You’ve learned about Pods, ReplicaSets, and Services. You understand that Kubernetes orchestrates containers across nodes. But here’s what happens next in most interviews: the interviewer asks, “How would you handle database storage in Kubernetes?” or “How do you manage application secrets?” and suddenly, you’re stuck.
Most engineers can explain what a Pod is. Far fewer can explain when you actually need a StatefulSet instead of a Deployment, or why you’d use a DaemonSet over a ReplicaSet. These aren’t academic distinctions—they reflect real production decisions that separate junior engineers from those ready for senior roles.
In production systems at companies like Uber or Netflix, you’ll encounter scenarios where the basic building blocks from Part 1 aren’t enough. You need databases that persist data even when Pods restart. You need configuration that changes without rebuilding images. You need to run monitoring agents on every single node. That’s what we’re covering here.
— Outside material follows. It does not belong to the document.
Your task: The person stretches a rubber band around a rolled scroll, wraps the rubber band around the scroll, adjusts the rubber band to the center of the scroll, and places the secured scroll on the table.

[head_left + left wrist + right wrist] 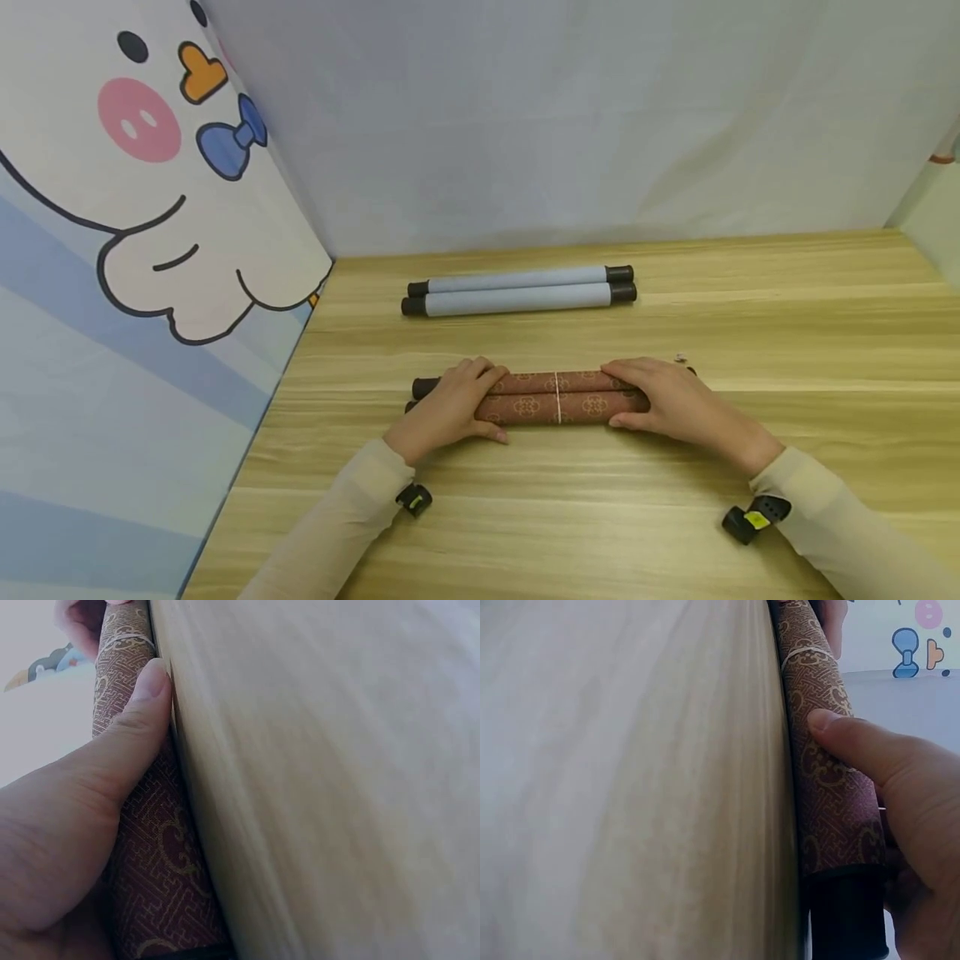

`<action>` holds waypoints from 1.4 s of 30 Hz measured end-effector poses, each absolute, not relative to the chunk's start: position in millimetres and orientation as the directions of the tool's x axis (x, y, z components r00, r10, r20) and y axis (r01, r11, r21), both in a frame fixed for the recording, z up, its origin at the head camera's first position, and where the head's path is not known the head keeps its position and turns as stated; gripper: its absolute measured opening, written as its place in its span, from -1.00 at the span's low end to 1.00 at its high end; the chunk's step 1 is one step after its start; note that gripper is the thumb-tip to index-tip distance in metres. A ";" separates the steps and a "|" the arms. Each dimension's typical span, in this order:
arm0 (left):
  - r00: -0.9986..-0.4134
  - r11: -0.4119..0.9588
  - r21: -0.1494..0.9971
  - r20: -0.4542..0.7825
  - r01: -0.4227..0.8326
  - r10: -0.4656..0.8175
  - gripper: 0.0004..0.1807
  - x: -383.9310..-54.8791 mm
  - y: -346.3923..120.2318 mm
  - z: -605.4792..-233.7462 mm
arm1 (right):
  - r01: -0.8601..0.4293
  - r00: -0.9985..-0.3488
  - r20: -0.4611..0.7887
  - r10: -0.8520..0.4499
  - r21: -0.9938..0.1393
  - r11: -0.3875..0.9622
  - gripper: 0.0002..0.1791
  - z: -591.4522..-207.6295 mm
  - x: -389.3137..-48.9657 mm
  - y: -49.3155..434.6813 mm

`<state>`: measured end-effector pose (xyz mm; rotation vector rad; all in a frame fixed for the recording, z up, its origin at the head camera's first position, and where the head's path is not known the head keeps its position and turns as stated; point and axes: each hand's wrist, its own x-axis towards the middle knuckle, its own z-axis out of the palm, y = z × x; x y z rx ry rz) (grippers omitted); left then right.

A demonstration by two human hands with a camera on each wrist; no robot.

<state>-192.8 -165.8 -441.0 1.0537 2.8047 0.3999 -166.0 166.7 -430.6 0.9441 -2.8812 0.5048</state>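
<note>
A brown hanging scroll (536,408) with a gold pattern lies rolled up on the table, as two rolls side by side with a thin white band round the middle. Its left part is gripped by my left hand (457,408), thumb along the near side and fingers over the top. My right hand (671,398) holds the right part in the same way. In the left wrist view the thumb (135,727) presses the patterned roll (161,847). A black end knob (847,911) shows below the thumb (855,742) in the right wrist view.
Behind the brown scroll lies a pair of pale blue rolls (517,300) with dark end knobs, side by side. A small whitish bit (681,358) sits near my right hand. A cartoon-printed cloth (150,275) stands along the left table edge, a plain cloth (525,125) at the back.
</note>
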 end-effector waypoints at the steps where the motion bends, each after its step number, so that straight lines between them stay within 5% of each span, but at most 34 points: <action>1: -0.751 0.723 0.284 -0.016 0.630 0.660 0.01 -193.2 -165.8 -441.5 | -0.585 -0.810 0.163 -0.563 -0.288 0.758 -0.26 -430.6 -166.1 166.7; 32: -0.739 0.723 0.222 -0.013 0.655 0.674 0.06 -213.0 -160.4 -441.2 | -0.527 -0.845 0.097 -0.526 -0.315 0.789 -0.16 -418.8 -176.5 177.3; 37: -0.756 0.739 0.216 -0.009 0.638 0.655 0.11 -204.9 -162.6 -433.0 | -0.485 -0.873 0.131 -0.469 -0.318 0.814 -0.42 -396.7 -186.2 199.7; 42: -0.737 0.711 0.219 0.064 0.668 0.673 -0.06 -191.0 -159.8 -417.5 | -0.453 -0.892 0.113 -0.439 -0.207 0.867 -0.66 -392.1 -200.5 225.4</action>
Why Configuration and Storage Matter in Real Systems
When you first start with Kubernetes, everything feels like it should be stateless. Deploy a web server? Easy—just throw it in a Deployment. But real applications have state. They need to store files. They need credentials. They need to remember things between restarts.
I’ve seen teams struggle for weeks because they treated configuration as an afterthought. They hardcoded database passwords in container images. They lost customer data because they didn’t understand volume lifecycles. They built systems that couldn’t update configuration without downtime.
Here’s the truth: Kubernetes gives you tools for every scenario, but you need to know which tool to use and why. Using a Deployment when you need a StatefulSet isn’t just a minor mistake—it’s the difference between a system that works and one that loses data.
What Interviewers Are Really Testing
When an interviewer asks about Secrets or StatefulSets, they’re not testing memorization. They’re checking if you understand:
- State management: Can you distinguish stateless from stateful workloads?
- Production readiness: Do you know how to handle credentials securely?
- Trade-offs: Can you explain when complexity is justified?
- Real-world thinking: Have you actually thought about what happens when a database Pod restarts?
A junior engineer might say, “Use a StatefulSet for databases.” A senior engineer explains, “StatefulSets provide stable network identities and ordered deployment, which matters for distributed databases like Cassandra where nodes need to know each other’s identity. But for a simple Postgres instance, you might just need a Deployment with a PersistentVolumeClaim—the extra guarantees aren’t always necessary.”
ConfigMaps and Secrets: Managing Configuration
Let me tell you what happens in most startups: someone hardcodes an API key in the code. It works. They ship it. Six months later, they need to rotate that key, and suddenly they’re rebuilding containers and redeploying everything. I’ve watched teams take down production during key rotation because they never set up proper configuration management.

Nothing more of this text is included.